▶ [TASK DESCRIPTION] In the listing that follows, give every line again exactly and omit the pictures.
──────── RECORDED DATA ────────
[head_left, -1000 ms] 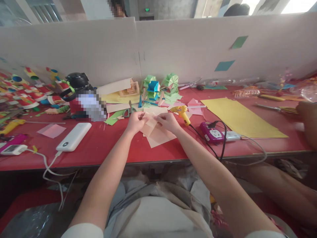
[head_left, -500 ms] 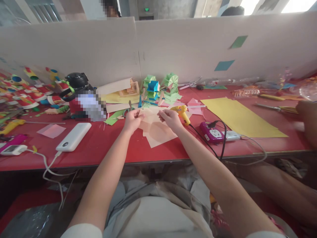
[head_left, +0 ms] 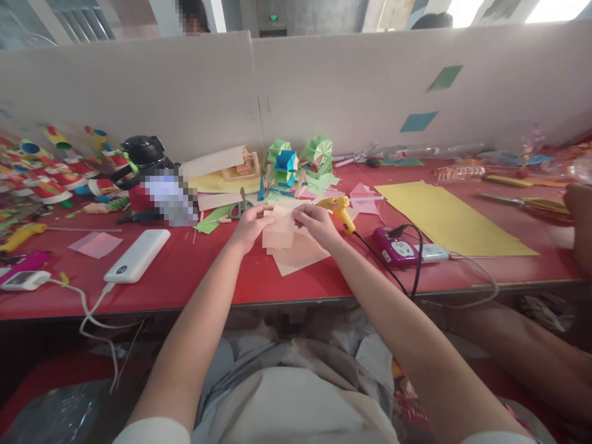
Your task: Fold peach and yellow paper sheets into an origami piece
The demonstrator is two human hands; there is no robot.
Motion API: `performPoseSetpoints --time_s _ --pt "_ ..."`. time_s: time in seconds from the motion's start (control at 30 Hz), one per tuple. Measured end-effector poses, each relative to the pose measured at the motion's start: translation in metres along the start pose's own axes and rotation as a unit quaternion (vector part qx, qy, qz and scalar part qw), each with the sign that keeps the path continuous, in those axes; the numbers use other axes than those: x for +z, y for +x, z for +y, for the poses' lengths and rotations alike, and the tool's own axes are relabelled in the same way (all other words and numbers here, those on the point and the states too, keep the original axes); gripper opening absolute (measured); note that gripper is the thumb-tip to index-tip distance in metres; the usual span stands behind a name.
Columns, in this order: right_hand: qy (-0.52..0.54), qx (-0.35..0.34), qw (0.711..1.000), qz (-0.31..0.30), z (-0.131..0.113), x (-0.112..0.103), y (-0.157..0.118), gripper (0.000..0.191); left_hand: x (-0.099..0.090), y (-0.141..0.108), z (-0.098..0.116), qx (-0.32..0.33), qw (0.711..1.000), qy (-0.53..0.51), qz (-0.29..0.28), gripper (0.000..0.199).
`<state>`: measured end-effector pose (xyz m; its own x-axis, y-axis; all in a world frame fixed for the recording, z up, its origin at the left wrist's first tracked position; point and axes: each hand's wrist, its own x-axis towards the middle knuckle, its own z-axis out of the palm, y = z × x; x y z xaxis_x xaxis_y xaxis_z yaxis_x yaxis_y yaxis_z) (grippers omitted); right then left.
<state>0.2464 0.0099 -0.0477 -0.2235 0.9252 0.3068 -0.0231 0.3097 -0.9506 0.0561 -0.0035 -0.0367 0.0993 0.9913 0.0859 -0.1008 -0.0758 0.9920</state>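
Observation:
A small square of pale peach paper (head_left: 278,229) is held up between my two hands. My left hand (head_left: 252,227) pinches its left edge, and my right hand (head_left: 314,223) grips its upper right corner with the fingers closed. Under it, a larger sheet of peach paper (head_left: 303,254) lies on the red table. Just right of my right hand is a yellow glue gun (head_left: 342,214). Scissors (head_left: 237,209) lie beyond my left hand. Green and blue folded paper shapes (head_left: 285,161) stand behind the paper.
A purple power socket (head_left: 396,248) with cables and yellow paper (head_left: 453,219) lie to the right. A white power bank (head_left: 137,256), a black-lidded bottle (head_left: 144,151) and paper figures are at left. Another person's hand (head_left: 580,216) shows at the far right edge.
The small paper between my hands now hangs flatter and faces me. My left hand has shifted slightly right. The other person's hand at far right has moved a little.

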Motion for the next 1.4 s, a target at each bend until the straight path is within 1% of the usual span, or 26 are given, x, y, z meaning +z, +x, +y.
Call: performPoseSetpoints --time_s 0.07,0.13,0.2,0.27,0.33,0.37,0.43,0.5,0.57,0.6,0.63,0.7,0.77,0.83,0.87,0.93,1.0,1.1,1.17,1.3,1.4 --pt "-0.012 -0.021 1.000 -0.007 -0.001 0.001 -0.001 0.026 0.002 -0.001 0.001 0.009 1.000 0.024 -0.003 0.036" --pt "-0.031 -0.040 0.999 0.003 -0.002 0.002 -0.002 0.030 0.002 -0.001 0.001 0.056 0.996 0.070 0.021 0.034" --pt "-0.048 -0.049 0.997 0.032 -0.004 0.002 -0.002 0.038 0.002 0.001 0.000 0.139 0.981 0.115 0.067 0.030" --pt "-0.042 -0.032 0.997 0.052 -0.005 0.003 -0.003 0.049 0.001 0.002 0.000 0.241 0.955 0.143 0.099 0.024" --pt "0.002 0.014 0.999 0.032 -0.006 0.003 -0.003 0.059 0.000 0.001 0.001 0.313 0.930 0.169 0.091 0.016" --pt "0.033 0.040 0.999 0.010 -0.005 0.003 -0.002 0.061 -0.001 0.001 0.002 0.333 0.921 0.188 0.075 0.012" --pt "0.092 0.074 0.993 -0.028 -0.004 0.003 -0.002 0.057 -0.001 0.000 0.003 0.344 0.910 0.229 0.037 0.005" --pt "0.127 0.082 0.988 -0.037 -0.003 0.004 -0.001 0.049 -0.001 0.000 0.002 0.340 0.903 0.263 0.019 0.004" --pt "0.133 0.080 0.988 -0.023 -0.002 0.004 0.000 0.046 -0.001 0.001 -0.001 0.323 0.905 0.274 0.033 0.009" --pt "0.126 0.077 0.989 -0.014 -0.001 0.003 0.000 0.045 -0.001 0.002 -0.002 0.307 0.913 0.265 0.047 0.017" --pt "0.111 0.070 0.991 -0.004 -0.001 0.003 0.000 0.046 -0.002 0.003 -0.004 0.282 0.926 0.244 0.062 0.027" --pt "0.068 0.048 0.996 0.015 0.001 0.002 0.000 0.047 -0.003 0.006 -0.006 0.208 0.961 0.165 0.081 0.046" --pt "0.026 0.028 0.999 0.028 0.002 0.002 0.000 0.049 -0.003 0.007 -0.007 0.117 0.988 0.064 0.075 0.053" --pt "-0.004 0.020 0.999 0.025 0.003 0.001 0.000 0.049 -0.001 0.007 -0.006 0.045 0.997 -0.011 0.059 0.056" --pt "-0.015 0.018 1.000 0.018 0.004 0.001 0.000 0.050 0.001 0.006 -0.005 0.024 0.998 -0.028 0.056 0.060" --pt "-0.031 0.016 0.999 0.002 0.005 0.001 0.000 0.051 0.004 0.004 -0.003 0.007 0.997 -0.030 0.065 0.071" --pt "-0.027 0.026 0.999 -0.006 0.007 0.002 0.000 0.053 0.006 0.002 -0.001 0.008 0.997 -0.019 0.080 0.072" --pt "0.000 0.055 0.998 -0.015 0.008 0.003 0.000 0.055 0.008 0.000 0.002 0.016 0.996 -0.019 0.085 0.059" --pt "0.000 0.057 0.998 -0.030 0.007 0.004 0.000 0.052 0.008 -0.002 0.005 0.016 0.996 -0.022 0.083 0.053" --pt "-0.042 0.017 0.998 -0.036 0.004 0.002 -0.001 0.046 0.007 -0.002 0.006 0.000 0.997 -0.031 0.066 0.052" --pt "-0.068 -0.002 0.997 -0.025 0.004 0.000 -0.001 0.045 0.005 0.001 0.003 -0.012 0.997 -0.042 0.071 0.041"
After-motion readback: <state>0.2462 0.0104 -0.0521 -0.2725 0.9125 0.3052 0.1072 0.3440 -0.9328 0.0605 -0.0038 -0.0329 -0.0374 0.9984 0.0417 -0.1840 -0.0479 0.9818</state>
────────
▶ [WRITTEN REPLY]
[head_left, -1000 ms] 
[head_left, -500 ms] 
[head_left, +0 ms] 
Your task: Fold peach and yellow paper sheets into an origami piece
The demonstrator is two human hands; there is no robot.
Motion API: `performPoseSetpoints --time_s _ --pt "_ ..."`. time_s: time in seconds from the motion's start (control at 30 Hz), one per tuple. Measured end-effector poses, each relative to the pose measured at the motion's start: translation in metres along the start pose's own axes and rotation as a unit quaternion (vector part qx, qy, qz and scalar part qw), each with the sign that keeps the path continuous, in those axes; the numbers use other axes than those: x for +z, y for +x, z for +y, for the poses' lengths and rotations alike, and the tool's own axes are relabelled in the same way (all other words and numbers here, those on the point and the states too, keep the original axes); gripper opening absolute (measured); note that gripper is the thumb-tip to index-tip distance in metres; the usual span stands behind a name.
Columns, in this order: right_hand: qy (-0.52..0.54), qx (-0.35..0.34), qw (0.711..1.000), qz (-0.31..0.30), z (-0.131..0.113), x (-0.112..0.103), y (-0.157..0.118), gripper (0.000..0.191); left_hand: x (-0.099..0.090), y (-0.141..0.108), z (-0.098..0.116), qx (-0.32..0.33), qw (0.711..1.000), qy (-0.53..0.51), qz (-0.29..0.28), gripper (0.000..0.199).
`<state>`: measured end-effector pose (xyz m; its own x-axis, y-axis; all in a world frame fixed for the recording, z up, its origin at the left wrist's first tracked position; point and axes: each hand's wrist, its own x-axis towards the middle knuckle, its own z-axis out of the palm, y = z × x; x y z xaxis_x xaxis_y xaxis_z yaxis_x yaxis_y yaxis_z) (grippers omitted); right then left.
<state>0.2464 0.0099 -0.0477 -0.2235 0.9252 0.3068 -0.0231 0.3097 -0.9506 0.0561 -0.0035 -0.0367 0.0993 0.9913 0.0859 -0.1008 -0.0758 0.9920</state>
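Observation:
A small square of pale peach paper (head_left: 278,229) is held up between my two hands. My left hand (head_left: 252,227) pinches its left edge, and my right hand (head_left: 314,223) grips its upper right corner with the fingers closed. Under it, a larger sheet of peach paper (head_left: 303,254) lies on the red table. Just right of my right hand is a yellow glue gun (head_left: 342,214). Scissors (head_left: 237,209) lie beyond my left hand. Green and blue folded paper shapes (head_left: 285,161) stand behind the paper.
A purple power socket (head_left: 396,248) with cables and yellow paper (head_left: 453,219) lie to the right. A white power bank (head_left: 137,256), a black-lidded bottle (head_left: 144,151) and paper figures are at left. Another person's hand (head_left: 580,216) shows at the far right edge.
The small paper between my hands now hangs flatter and faces me. My left hand has shifted slightly right. The other person's hand at far right has moved a little.
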
Motion for the next 1.4 s, a target at each bend until the straight path is within 1% of the usual span, or 26 are given, x, y, z meaning +z, +x, +y.
Call: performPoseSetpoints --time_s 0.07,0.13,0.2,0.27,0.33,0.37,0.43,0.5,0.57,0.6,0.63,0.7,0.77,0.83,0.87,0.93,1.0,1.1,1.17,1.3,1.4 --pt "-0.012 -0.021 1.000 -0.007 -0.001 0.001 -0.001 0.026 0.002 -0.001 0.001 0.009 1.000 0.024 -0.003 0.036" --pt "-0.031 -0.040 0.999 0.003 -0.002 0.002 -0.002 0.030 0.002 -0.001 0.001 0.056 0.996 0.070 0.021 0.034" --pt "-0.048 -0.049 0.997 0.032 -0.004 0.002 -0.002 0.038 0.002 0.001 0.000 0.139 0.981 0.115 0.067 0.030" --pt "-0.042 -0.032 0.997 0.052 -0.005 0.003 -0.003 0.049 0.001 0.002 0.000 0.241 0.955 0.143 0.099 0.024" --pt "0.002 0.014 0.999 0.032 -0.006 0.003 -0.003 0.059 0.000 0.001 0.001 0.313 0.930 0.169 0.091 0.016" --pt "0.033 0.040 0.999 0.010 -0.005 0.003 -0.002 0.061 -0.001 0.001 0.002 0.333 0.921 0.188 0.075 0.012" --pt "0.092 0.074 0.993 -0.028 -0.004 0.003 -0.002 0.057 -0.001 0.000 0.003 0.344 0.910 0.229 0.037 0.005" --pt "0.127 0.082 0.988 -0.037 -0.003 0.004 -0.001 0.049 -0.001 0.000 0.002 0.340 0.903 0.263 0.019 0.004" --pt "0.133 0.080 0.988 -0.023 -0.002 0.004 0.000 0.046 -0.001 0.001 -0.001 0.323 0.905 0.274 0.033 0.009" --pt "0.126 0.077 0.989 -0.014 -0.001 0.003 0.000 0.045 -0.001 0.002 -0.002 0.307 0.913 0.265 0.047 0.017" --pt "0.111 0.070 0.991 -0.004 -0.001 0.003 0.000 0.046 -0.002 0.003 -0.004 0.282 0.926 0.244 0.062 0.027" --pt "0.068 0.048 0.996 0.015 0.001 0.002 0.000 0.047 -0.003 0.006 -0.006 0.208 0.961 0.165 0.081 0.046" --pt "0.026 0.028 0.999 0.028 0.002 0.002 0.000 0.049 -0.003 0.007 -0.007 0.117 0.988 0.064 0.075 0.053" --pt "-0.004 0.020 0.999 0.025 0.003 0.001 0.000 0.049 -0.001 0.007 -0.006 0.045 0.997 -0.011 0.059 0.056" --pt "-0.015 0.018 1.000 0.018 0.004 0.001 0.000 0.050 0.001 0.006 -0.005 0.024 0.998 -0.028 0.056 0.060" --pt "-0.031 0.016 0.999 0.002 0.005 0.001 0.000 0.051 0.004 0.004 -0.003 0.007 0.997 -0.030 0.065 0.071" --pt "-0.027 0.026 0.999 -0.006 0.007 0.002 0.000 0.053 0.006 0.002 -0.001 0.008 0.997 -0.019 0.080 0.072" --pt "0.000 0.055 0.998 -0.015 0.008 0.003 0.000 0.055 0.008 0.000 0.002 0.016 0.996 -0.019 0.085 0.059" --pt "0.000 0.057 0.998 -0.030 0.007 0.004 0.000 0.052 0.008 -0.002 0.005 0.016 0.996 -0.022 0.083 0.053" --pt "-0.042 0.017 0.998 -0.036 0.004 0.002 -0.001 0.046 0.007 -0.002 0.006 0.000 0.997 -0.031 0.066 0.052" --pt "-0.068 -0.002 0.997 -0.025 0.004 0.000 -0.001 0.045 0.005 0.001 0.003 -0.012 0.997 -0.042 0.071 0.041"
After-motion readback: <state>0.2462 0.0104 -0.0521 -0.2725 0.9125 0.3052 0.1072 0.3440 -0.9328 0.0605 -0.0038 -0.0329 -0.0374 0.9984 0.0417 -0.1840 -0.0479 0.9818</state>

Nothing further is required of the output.